- Boucan-Carré Location in Haiti
- Coordinates: 18°58′0″N 72°12′0″W﻿ / ﻿18.96667°N 72.20000°W
- Country: Haiti
- Department: Centre
- Arrondissement: Mirebalais

Area
- • Total: 353.63 km^{2} (136.54 sq mi)
- Elevation: 297 m (974 ft)

Population (2015)
- • Total: 56,028
- • Density: 158.44/km^{2} (410.35/sq mi)
- Time zone: UTC−05:00 (EST)
- • Summer (DST): UTC−04:00 (EDT)
- Postal code: HT 5230

= Boucan-Carré =

Boucan-Carré (/fr/; Boukan Kare) is a commune in the Mirebalais Arrondissement, in the Centre department of Haiti.
It has 56,028 inhabitants in 2015.

==Geography==
Boucan-Carré is a geographic expression is a huge area of land, most of which is covered in mountains and deep valleys. Agriculture and the production of charcoal made from cutting down trees are the primary ways to get by for the locals. The Boucan-Carré River cuts through the center of the town of Chambeau.

==Economy==
Since the destructive earthquake that struck the Port-au-Prince area in January 2010, many people are returning to family from that city which is causing further strain on the people and land. Clean water is still hard to come by and everything remains very expensive due to devaluation of the Haitian gourde and the extreme stress on the economy in general. All goods are expensive the further away you get from Port-au-Prince.

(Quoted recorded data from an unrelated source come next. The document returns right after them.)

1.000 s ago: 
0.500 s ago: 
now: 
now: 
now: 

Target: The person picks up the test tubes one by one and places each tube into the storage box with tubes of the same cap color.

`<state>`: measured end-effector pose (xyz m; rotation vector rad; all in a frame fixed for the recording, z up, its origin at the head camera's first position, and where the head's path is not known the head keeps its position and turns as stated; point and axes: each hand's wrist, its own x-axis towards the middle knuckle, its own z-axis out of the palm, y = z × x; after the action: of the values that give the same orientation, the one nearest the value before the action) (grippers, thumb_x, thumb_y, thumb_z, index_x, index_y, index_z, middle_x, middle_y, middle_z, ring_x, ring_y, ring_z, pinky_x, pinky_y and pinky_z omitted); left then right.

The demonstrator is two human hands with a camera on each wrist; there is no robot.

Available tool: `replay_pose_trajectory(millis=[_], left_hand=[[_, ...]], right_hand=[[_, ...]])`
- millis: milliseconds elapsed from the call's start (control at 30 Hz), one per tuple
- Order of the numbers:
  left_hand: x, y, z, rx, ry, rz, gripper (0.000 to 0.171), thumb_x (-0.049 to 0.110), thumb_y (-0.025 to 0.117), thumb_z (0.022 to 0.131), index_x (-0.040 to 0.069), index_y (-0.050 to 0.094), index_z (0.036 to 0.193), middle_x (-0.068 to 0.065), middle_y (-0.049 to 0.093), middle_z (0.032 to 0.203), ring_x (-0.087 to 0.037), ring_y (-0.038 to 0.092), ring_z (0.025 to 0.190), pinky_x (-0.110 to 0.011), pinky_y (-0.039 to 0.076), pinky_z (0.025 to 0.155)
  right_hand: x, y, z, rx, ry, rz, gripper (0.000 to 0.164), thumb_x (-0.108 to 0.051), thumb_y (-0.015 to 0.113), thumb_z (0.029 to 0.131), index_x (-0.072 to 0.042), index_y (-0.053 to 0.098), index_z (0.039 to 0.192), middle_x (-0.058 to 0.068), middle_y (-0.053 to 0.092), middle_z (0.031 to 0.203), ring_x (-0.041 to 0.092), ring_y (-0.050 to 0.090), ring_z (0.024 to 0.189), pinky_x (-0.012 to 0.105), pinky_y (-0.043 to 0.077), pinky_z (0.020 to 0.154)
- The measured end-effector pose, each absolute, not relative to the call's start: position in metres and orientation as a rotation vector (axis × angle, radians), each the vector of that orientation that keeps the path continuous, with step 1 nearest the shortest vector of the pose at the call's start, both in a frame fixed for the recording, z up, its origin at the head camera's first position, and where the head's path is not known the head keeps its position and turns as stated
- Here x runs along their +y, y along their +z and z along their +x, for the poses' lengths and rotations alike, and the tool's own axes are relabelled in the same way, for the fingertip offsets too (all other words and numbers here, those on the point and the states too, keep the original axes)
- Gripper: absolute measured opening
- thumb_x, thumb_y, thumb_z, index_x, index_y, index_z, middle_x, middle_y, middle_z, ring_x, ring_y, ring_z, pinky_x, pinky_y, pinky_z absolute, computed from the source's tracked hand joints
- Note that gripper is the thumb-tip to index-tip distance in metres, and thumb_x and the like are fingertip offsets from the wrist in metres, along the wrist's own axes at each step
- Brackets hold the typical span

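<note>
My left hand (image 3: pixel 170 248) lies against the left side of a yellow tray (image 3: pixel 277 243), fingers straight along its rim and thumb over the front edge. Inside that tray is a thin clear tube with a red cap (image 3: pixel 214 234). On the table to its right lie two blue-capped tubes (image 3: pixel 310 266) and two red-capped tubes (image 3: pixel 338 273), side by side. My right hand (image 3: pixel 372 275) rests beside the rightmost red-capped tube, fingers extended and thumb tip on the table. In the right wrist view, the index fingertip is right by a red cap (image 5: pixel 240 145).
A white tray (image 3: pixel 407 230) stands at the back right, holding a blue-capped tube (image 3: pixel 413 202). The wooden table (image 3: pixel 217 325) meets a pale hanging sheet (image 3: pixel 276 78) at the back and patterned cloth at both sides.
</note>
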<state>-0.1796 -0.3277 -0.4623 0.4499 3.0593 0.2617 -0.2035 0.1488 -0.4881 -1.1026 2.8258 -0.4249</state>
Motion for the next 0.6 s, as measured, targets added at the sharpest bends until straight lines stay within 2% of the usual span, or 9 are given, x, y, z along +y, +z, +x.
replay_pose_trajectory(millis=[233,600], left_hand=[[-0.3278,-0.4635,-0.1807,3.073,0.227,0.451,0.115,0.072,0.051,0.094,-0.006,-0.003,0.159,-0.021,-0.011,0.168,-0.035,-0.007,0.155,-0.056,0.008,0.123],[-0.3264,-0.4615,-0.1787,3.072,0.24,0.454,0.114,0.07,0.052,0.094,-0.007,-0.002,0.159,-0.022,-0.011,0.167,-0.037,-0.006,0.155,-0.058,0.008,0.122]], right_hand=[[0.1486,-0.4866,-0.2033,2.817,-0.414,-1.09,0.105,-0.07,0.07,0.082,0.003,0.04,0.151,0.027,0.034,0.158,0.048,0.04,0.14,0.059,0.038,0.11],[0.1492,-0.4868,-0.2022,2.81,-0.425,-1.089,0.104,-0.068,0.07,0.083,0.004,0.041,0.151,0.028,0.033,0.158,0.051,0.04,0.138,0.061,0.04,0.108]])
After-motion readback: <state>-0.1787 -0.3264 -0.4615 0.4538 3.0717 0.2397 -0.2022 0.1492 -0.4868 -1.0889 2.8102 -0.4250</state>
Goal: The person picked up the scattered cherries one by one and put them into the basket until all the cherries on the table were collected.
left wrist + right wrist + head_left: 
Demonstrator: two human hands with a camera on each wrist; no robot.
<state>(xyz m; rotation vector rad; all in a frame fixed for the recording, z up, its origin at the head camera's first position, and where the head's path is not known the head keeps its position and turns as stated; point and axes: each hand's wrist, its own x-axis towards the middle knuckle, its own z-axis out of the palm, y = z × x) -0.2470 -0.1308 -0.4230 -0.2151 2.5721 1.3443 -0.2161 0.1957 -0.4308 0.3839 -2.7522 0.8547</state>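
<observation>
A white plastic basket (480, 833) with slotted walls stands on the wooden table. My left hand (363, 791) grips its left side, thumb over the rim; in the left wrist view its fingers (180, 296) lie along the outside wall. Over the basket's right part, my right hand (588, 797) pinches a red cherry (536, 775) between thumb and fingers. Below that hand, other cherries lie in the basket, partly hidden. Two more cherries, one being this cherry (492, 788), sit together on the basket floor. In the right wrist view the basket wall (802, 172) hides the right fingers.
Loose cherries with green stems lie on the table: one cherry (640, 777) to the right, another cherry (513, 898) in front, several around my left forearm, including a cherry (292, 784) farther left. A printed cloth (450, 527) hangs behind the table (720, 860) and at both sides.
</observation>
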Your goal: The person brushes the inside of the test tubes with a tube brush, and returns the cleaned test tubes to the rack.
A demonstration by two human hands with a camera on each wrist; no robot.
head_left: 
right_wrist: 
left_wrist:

All of rural Haiti is in flux and is experiencing a deep strain brought on by the earthquake.

==Infrastructures==
Boucan-Carré has seen some massive changes in the early 21st century, with a new primary school completed in 2005, and a secondary school completed in November 2012, and a clinic that has grown into a fully functioning hospital which is supported by Paul Farmer's organization, Partners In Health (known as Zanmi Lasante in Haitian Creole) based out of Boston, MA. The two schools, a church, and a hospital within Boucan-Carré are supported by the Haiti Outreach Program in Knoxville, Tennessee that hosts its annual Give Haiti Hope.

===Roads===
The UN has made substantial improvements to the roads leading to the area from Port-au-Prince airport (PAP) so that what used to take 4.5 hours to go 45 miles back in 2004, now takes only two hours to arrive in Chambeau.

==Telecommunications==
Digicel built a large Cellular Telephone Repeater Tower in the commune in about 2008, as locals can be seen riding donkeys while talking on cell phones.